(Items from a data source)
════════════════════
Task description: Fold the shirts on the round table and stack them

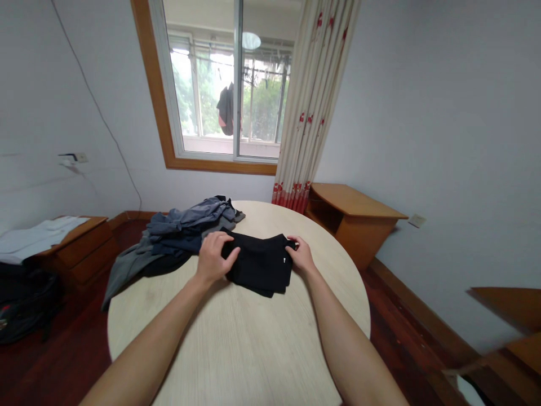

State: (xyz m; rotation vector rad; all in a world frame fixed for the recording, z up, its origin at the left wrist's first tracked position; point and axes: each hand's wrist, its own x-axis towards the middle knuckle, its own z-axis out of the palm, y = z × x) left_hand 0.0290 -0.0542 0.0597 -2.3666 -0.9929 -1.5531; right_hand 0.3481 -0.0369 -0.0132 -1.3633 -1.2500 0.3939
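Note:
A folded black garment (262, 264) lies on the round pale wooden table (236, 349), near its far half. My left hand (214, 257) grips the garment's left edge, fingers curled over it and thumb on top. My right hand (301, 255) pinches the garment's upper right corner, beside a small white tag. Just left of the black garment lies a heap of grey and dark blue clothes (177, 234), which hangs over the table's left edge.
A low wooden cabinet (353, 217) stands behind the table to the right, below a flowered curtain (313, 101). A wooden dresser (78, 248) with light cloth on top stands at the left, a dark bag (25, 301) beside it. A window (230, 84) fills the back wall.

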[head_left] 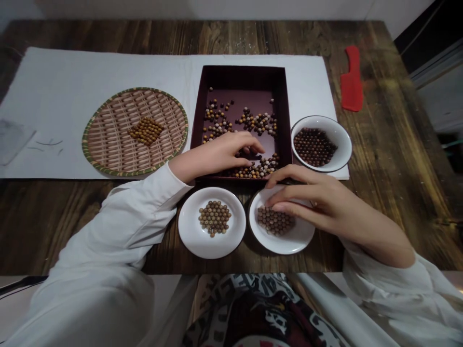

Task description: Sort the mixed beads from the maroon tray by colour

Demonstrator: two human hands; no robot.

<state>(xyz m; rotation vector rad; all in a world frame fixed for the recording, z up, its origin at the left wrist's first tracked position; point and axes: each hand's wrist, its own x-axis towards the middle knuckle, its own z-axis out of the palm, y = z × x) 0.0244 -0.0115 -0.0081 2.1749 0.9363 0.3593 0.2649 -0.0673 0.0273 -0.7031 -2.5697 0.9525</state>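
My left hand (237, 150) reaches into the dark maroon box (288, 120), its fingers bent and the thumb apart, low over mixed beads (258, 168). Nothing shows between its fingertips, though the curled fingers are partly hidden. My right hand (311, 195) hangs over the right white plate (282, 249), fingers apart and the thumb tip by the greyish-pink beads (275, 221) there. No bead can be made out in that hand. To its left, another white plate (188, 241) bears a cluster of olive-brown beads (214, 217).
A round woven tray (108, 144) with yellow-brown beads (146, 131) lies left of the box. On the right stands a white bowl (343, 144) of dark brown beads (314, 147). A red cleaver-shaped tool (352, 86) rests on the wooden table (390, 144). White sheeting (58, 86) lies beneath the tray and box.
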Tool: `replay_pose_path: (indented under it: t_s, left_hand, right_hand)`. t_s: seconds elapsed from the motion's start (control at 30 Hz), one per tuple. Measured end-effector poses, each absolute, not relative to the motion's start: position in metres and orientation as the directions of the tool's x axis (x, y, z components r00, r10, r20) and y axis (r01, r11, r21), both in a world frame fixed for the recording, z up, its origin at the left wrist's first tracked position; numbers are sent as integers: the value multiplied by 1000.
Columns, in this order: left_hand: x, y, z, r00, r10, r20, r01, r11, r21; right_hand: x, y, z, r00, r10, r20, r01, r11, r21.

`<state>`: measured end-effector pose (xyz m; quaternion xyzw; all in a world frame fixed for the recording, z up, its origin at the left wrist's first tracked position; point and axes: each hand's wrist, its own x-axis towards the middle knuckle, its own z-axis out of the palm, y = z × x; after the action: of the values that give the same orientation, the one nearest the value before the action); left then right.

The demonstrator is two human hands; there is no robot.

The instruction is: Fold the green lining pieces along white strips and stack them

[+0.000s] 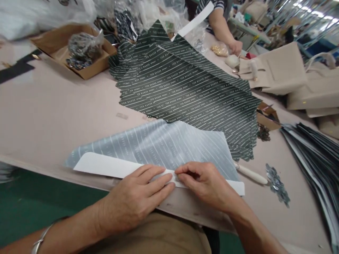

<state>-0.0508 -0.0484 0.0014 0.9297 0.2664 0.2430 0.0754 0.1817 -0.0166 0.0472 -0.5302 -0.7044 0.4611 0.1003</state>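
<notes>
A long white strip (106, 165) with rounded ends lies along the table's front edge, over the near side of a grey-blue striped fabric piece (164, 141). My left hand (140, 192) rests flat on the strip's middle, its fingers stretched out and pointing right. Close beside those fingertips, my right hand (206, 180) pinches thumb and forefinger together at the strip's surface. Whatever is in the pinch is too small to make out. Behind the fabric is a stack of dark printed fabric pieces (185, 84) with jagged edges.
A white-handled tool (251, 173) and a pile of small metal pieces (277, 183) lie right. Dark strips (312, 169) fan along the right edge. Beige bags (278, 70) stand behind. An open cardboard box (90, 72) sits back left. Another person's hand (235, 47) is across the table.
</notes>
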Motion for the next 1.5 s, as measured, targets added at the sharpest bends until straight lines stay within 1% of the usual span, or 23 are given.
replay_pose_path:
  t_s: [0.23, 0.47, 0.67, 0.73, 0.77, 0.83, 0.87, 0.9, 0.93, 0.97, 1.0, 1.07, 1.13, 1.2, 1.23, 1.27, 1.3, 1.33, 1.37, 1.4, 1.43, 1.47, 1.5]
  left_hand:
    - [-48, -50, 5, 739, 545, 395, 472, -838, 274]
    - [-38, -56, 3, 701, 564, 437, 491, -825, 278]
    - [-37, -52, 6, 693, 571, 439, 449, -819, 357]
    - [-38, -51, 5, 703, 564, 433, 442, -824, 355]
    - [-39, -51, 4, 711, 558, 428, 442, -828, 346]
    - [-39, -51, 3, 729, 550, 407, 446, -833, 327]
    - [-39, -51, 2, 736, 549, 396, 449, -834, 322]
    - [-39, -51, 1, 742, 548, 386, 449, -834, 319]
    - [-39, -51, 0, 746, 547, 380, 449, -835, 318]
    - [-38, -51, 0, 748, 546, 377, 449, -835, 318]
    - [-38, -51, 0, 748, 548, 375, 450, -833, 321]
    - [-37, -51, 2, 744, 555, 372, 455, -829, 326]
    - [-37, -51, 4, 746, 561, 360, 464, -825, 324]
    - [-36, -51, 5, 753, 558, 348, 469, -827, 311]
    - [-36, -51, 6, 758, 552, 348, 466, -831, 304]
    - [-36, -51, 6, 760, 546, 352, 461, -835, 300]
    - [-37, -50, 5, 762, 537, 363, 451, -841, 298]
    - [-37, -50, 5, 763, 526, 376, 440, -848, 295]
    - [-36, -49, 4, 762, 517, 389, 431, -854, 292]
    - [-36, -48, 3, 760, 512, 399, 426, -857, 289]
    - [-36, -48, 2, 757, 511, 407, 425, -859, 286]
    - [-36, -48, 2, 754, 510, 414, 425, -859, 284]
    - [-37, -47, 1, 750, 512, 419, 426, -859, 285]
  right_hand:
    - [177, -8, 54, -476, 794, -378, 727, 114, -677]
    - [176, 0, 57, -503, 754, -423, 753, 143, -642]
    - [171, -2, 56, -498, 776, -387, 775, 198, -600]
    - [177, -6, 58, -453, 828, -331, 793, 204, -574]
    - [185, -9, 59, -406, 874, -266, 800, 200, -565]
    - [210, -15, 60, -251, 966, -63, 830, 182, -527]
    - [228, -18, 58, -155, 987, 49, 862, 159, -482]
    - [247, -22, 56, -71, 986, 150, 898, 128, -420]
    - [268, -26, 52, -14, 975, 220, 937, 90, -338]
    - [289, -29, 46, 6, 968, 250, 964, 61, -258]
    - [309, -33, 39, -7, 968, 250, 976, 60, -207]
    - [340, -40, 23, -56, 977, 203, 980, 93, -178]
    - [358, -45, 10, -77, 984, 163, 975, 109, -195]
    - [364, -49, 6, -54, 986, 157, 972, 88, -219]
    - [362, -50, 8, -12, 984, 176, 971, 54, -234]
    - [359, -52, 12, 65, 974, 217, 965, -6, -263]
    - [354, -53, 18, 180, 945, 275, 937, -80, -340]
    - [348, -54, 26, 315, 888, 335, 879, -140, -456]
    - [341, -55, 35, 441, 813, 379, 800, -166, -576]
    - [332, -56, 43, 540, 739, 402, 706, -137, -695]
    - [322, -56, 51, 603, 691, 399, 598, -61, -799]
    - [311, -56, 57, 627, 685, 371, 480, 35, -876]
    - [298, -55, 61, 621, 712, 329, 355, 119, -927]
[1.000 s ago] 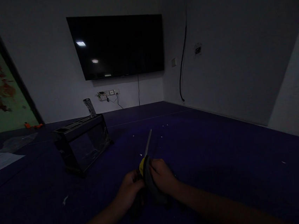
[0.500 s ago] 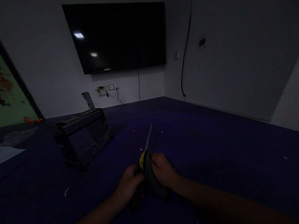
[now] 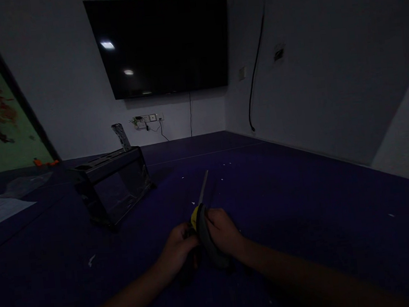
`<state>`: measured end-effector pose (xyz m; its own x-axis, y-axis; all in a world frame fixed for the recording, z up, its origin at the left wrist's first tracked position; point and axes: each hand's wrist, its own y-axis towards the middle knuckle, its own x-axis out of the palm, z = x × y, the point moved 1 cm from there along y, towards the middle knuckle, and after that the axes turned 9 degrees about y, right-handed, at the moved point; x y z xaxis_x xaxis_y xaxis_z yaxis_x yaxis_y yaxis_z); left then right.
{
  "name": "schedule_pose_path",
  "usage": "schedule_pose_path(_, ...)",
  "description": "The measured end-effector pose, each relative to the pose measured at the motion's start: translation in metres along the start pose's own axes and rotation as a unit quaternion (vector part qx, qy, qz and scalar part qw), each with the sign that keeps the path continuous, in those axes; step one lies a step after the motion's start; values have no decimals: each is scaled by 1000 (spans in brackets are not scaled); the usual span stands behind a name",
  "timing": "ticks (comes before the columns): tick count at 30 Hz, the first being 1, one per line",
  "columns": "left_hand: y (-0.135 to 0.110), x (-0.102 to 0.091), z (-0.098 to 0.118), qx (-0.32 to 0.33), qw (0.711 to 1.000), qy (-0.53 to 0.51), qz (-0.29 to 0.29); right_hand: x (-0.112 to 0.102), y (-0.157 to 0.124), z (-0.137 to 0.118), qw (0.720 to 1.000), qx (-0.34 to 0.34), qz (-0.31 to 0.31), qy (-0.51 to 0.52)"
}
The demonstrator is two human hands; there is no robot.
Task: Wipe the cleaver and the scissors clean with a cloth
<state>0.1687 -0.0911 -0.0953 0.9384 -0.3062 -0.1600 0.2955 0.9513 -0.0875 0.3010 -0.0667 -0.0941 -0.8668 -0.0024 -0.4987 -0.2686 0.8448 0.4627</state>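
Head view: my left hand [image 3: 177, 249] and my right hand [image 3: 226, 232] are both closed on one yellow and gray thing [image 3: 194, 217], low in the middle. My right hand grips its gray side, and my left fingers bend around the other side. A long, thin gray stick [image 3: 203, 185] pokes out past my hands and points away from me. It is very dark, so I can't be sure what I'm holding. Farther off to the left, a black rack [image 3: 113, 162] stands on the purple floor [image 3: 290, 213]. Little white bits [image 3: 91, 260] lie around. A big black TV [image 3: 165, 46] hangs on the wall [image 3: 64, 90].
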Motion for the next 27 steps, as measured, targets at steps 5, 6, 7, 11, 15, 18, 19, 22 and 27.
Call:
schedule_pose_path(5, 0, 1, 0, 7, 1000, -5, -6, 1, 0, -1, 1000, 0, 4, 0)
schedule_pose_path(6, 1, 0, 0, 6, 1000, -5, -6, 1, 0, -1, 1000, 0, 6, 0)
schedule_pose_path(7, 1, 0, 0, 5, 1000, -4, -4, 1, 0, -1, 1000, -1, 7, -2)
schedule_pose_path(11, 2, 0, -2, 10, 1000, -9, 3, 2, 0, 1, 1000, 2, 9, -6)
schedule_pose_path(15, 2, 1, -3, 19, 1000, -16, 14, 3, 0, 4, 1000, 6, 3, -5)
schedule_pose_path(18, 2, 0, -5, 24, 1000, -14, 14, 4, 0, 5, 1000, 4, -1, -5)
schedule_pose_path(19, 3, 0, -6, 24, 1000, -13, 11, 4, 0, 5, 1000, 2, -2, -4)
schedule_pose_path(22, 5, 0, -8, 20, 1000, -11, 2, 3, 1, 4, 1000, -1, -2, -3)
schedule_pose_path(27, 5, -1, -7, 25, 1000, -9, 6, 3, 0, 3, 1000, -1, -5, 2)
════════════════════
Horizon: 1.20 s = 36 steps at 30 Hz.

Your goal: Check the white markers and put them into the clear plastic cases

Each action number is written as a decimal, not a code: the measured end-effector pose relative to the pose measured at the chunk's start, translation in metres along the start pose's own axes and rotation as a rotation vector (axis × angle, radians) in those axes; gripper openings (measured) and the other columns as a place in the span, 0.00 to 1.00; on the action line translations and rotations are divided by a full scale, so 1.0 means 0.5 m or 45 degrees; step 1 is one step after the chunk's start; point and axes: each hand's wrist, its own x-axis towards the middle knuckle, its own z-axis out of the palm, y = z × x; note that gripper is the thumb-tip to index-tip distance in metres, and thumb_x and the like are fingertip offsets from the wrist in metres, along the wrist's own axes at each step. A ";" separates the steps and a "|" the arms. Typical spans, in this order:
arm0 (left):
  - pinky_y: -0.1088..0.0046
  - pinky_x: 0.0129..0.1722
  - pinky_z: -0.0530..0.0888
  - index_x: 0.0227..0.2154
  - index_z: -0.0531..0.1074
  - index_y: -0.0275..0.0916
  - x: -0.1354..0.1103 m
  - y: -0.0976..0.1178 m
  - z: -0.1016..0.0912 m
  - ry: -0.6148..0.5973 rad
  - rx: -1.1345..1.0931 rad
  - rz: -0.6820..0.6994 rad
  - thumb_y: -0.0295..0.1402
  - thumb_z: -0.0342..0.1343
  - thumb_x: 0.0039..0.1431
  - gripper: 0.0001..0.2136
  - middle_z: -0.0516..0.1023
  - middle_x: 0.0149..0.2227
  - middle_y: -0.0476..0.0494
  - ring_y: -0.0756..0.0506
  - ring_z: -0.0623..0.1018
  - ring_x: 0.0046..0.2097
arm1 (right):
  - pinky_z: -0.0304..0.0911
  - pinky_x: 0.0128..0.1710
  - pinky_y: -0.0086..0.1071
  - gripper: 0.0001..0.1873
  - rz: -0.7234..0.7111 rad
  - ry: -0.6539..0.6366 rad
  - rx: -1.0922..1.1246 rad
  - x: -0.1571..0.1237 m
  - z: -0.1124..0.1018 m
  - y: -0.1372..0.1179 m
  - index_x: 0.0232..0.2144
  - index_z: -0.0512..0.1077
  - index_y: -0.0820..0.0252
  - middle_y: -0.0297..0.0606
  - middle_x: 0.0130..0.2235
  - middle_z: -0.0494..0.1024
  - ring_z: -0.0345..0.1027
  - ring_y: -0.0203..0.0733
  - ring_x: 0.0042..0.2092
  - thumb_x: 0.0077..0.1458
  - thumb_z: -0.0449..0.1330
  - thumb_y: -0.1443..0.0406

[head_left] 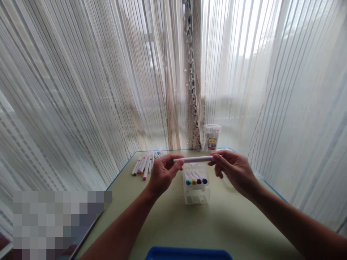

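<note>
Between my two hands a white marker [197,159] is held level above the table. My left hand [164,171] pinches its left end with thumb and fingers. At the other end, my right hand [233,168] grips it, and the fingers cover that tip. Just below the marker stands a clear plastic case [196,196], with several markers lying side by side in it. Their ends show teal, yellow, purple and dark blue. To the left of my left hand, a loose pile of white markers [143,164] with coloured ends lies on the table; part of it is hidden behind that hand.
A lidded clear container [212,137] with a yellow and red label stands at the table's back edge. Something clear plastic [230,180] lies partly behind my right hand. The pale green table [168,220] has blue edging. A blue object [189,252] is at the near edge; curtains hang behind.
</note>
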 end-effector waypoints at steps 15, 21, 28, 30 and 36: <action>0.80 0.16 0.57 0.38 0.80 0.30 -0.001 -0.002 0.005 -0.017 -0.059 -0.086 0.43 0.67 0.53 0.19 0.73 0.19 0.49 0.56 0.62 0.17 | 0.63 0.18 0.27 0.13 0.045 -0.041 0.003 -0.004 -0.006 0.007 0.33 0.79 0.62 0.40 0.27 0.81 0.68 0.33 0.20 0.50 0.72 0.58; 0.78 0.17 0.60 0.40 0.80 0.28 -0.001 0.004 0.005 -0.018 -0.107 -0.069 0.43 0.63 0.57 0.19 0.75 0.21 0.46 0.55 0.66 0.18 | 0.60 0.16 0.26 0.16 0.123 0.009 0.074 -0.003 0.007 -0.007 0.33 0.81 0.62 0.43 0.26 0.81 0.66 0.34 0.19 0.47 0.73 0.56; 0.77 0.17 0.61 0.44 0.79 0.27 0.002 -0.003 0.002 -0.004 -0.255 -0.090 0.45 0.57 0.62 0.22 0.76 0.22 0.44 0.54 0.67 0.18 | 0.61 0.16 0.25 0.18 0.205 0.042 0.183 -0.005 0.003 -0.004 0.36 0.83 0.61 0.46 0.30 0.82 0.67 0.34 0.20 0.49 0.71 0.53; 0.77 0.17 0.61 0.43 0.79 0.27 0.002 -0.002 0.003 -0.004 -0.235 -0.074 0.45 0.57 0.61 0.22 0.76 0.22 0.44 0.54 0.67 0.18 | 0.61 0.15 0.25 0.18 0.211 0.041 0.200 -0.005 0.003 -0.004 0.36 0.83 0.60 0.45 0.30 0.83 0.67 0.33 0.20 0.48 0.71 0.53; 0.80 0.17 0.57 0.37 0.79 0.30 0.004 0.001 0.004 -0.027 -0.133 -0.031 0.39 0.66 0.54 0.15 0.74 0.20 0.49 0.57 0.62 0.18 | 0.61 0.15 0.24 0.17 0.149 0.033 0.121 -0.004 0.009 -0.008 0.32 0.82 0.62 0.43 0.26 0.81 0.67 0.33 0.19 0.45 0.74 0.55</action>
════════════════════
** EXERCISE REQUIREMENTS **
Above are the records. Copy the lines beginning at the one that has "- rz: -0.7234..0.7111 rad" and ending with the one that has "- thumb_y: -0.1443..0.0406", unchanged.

** OUTPUT OF THE TASK **
  - rz: -0.7234..0.7111 rad
  - ry: -0.6539..0.6366 rad
  - rx: -1.0922..1.1246 rad
  - x: -0.1571..0.1237 m
  - z: -0.1124..0.1018 m
  - y: -0.1372..0.1179 m
  - index_x: 0.0232..0.2144
  - index_z: -0.0512..0.1077
  - index_y: -0.0820..0.0252
  - middle_y: -0.0297..0.0606
  - middle_x: 0.0130..0.2235
  - middle_z: -0.0494..0.1024
  - ring_z: -0.0345..0.1027
  - ring_y: -0.0203..0.0733
  - ring_x: 0.0042..0.2092
  - thumb_x: 0.0077..0.1458
  - thumb_z: -0.0449..0.1330
  - thumb_y: -0.1443..0.0406

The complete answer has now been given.